My poor mother – you’d think from listening to some of her children, that she’d got EVERYthing wrong, not most things or some things, but the whole lot. Hmmm… she definitely got some things right – but there’s not much percentage in telling folks about how right and normal and ordinary your childhood was (not that I had more than ten minutes of a right, normal and ordinary childhood.)
But even when my mother did try to get it right, I think we pretty much just ignored her. And I can speak for the four of us on this, as I was the oldest and the ‘good’ one, so if I was ever bad, the other three were three times badder, or nine times badder because I am pretty sure the badness of bad kids inbad families is exponential, not linear – especially when you belonged to one of those families on the wrong side of the tracks, down past the swamp. With too many dogs. And fighting. And loud music. The neighbours still complained – and we lived 12 miles out of town on a dirt road.
I had multiple personalities then, rather like a properly insane person might have, except mine all had a specific function and were basically under some semblance of self-control. There was the McLaughlin kid, which meant there was fighting, screaming and all the things being simply savage involved – totally in the moment stuff. Heart stoppingly exciting and fun, except for the fat lips and bruises. But running through the woods in the dark, while being chased by someone who might have a gun, sure gets the adrenalin pumping. Then there was the weird, quiet girl – the one reading Dostoevsky and listening to music and dreaming of escape to someplace, anyplace that didn’t have all that crazy business. Sometimes she’d despair and do things she still doesn’t admit to because you weren’t allowed to talk about them – not then, and still, not now. Well, you could, but some people would feel sorry for you which is just yuck, and some would try to help, which is ick, and others would say it’s time to get over it, which is ugh. BTW, she IS over it and so am I, so talking about it would just make other people react. Oh and the last one was Little Miss Perfect. She got straight As and her teachers loved her and she had a great future ahead of her. She even got to be pretty in high school. But she wasn’t totally perfect because the other two would leap out from time to time (always an inappropriate time) and spoil things.
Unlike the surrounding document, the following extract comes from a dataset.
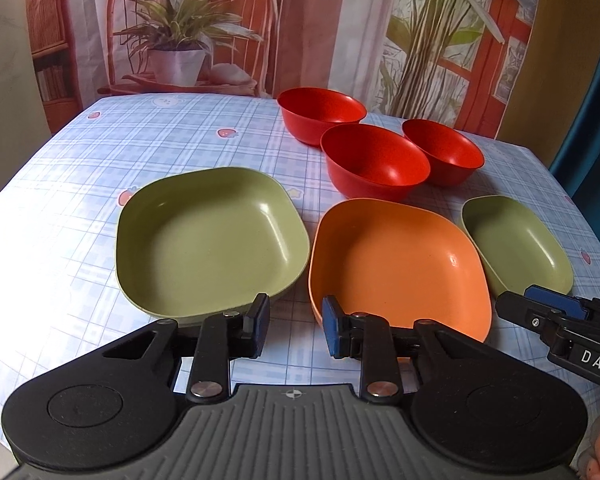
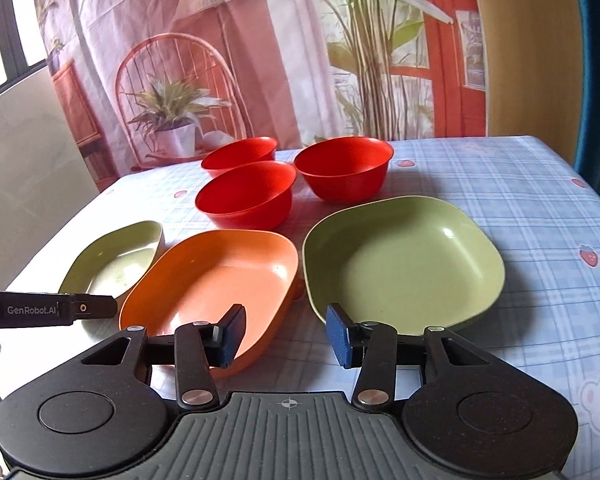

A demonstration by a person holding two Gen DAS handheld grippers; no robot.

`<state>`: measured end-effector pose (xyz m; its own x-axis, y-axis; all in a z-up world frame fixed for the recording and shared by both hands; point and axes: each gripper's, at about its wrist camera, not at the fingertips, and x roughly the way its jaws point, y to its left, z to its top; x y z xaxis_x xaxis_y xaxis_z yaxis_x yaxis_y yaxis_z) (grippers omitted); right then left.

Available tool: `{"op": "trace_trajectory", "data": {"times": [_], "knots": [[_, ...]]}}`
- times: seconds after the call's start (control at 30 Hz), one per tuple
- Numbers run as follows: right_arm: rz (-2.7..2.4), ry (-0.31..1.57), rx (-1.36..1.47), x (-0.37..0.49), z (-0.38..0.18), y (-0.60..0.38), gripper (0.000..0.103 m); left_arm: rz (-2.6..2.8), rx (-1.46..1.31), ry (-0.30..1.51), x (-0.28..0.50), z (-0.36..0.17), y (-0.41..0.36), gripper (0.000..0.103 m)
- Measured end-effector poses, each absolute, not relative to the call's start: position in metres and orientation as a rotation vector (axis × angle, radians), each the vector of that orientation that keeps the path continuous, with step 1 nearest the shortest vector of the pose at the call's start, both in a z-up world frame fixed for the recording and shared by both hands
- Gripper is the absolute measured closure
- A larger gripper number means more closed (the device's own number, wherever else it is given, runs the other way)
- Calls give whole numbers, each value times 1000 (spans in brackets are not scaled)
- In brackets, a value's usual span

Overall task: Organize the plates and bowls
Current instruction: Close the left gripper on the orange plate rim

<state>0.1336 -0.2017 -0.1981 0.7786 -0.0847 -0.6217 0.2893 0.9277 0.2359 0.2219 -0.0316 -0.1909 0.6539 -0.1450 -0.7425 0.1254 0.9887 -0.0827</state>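
In the left wrist view a green square plate (image 1: 208, 240), an orange square plate (image 1: 400, 264) and a second green plate (image 1: 516, 244) sit in a row, with three red bowls (image 1: 374, 160) behind them. My left gripper (image 1: 296, 326) is open and empty, above the near gap between the left green plate and the orange plate. My right gripper (image 2: 286, 336) is open and empty, above the near gap between the orange plate (image 2: 216, 280) and the right green plate (image 2: 404, 264). The left green plate (image 2: 112, 260) and the red bowls (image 2: 248, 196) show there too.
The table carries a blue checked cloth (image 1: 80, 200) with strawberry prints. A printed backdrop (image 1: 220, 20) hangs behind the far edge. The right gripper's body (image 1: 560, 320) juts in at the right of the left wrist view; the left gripper's body (image 2: 48, 310) at the left of the right wrist view.
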Motion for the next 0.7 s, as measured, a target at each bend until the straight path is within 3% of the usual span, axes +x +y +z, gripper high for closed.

It occurs to me now the most tumultuous years were the ones when I first went out on my own, trying to integrate those three mini-mes into one regular all-purpose me. It’s still a work in progress, of course and what I wouldn’t give to have a wee chat with those girls I used to be. Mostly I’d just let them know it would all turn out great, but there’d be some crap to deal with and some dark days too, but they were practicing for that now. But I’d tell them to get in a little more mischief, misbehave a little more. And for Little Miss Perfect to stop thinking she was the boss.